Scale Microgrid Test Error #16

Paulm991 · 2024-07-10T18:24:13Z

Trying to run the ScaleMicrogrid test is throwing an error on the 'develop' branch. The error output is as follows:

"ScaleMicrogrid" start time: Jul 10 14:10 EDT
Output:
Test the Relative Error
Test with Nsize = 2 passes!
Test the Relative Error
Test with Nsize = 4 passes!
Test the Relative Error
Test with Nsize = 8 fails!
Some tests fail!!

Test time = 3.82 sec
Test Failed.
"ScaleMicrogrid" end time: Jul 10 14:10 EDT
"ScaleMicrogrid" time elapsed: 00:00:03
This was performed with the coin-or/Ipopt#12 release of GridKit, Sundials 6.7.0, Ipopt 3.14.16, and SuiteSparse 5.10.1.

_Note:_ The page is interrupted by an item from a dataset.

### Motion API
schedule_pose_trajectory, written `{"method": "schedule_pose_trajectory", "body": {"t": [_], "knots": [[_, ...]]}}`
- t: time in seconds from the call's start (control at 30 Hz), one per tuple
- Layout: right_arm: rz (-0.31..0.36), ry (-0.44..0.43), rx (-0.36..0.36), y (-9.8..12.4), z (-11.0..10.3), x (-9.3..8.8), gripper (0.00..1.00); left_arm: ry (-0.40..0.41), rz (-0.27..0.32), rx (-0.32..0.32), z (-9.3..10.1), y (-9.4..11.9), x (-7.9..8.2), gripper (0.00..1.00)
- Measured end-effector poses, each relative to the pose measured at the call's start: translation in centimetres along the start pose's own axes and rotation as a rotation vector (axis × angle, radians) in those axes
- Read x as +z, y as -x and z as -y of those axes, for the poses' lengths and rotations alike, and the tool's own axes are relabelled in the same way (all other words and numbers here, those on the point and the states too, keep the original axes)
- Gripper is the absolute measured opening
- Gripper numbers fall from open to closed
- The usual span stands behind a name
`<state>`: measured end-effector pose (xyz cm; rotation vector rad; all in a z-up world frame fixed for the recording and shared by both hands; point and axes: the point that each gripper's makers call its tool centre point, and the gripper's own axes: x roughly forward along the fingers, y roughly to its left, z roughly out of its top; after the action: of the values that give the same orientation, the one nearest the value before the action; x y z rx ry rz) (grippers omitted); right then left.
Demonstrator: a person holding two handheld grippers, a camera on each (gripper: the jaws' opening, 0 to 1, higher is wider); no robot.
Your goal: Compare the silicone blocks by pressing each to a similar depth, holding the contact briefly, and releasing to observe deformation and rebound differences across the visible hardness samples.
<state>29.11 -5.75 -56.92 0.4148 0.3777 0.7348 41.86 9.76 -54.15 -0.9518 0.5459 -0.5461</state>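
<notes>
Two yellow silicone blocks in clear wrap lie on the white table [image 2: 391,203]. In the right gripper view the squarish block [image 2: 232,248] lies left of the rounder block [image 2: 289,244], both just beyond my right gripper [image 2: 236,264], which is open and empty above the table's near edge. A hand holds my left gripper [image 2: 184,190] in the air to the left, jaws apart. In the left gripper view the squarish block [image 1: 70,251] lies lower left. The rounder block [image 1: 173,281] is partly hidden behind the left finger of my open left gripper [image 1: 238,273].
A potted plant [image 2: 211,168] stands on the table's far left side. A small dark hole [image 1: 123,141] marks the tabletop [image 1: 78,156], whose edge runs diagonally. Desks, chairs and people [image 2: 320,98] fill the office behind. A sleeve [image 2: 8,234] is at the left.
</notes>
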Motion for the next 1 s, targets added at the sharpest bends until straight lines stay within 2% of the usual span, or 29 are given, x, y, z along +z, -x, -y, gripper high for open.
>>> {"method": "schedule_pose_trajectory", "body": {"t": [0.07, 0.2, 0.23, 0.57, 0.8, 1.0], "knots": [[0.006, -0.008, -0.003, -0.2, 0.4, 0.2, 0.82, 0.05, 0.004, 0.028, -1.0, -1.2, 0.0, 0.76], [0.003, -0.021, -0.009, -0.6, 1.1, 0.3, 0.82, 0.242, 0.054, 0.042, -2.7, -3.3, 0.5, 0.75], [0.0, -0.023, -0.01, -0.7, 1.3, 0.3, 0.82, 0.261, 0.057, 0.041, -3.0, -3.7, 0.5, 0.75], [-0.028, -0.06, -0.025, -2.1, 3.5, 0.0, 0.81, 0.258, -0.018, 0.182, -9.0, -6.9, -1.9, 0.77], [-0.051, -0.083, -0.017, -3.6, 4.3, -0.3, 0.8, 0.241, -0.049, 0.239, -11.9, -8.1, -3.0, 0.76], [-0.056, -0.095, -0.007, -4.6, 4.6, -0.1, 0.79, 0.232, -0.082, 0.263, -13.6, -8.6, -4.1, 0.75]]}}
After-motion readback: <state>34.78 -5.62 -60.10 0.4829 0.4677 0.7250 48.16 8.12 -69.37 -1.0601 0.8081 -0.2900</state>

reid-g · 2024-09-16T20:22:16Z

Some updates on this. I have verified that all model parameters are correct and rhs outputs are correct. So these are not it.

The "true" solution vectors I generate are from MATLAB based ODE form of the model. Since no analytical solution to the model available . No Jacobian is used. This is done with extreme tolerances. Relative Tolerance 1e-14 and Absolute Tolerance 1e-14. I have done both ode15s and ode23tb solutions. I have done also the new MATLAB integrated IDA way as well. They all match up correctly with only some numerical rounds difference between.

This same error appears in hardwired setups (no GridKit) as well. This is for both ODE and DAE forms hardwired.

Still actively looking to see what is the issue.

pelesh · 2024-12-12T14:54:11Z

Unfortunately, #30 did not fix this issue. See this log.

nkoukpaizan · 2024-12-12T15:37:42Z

The test failure seems to be non-deterministic. Different versions of SUNDIALS and/or different machines produce different error norms.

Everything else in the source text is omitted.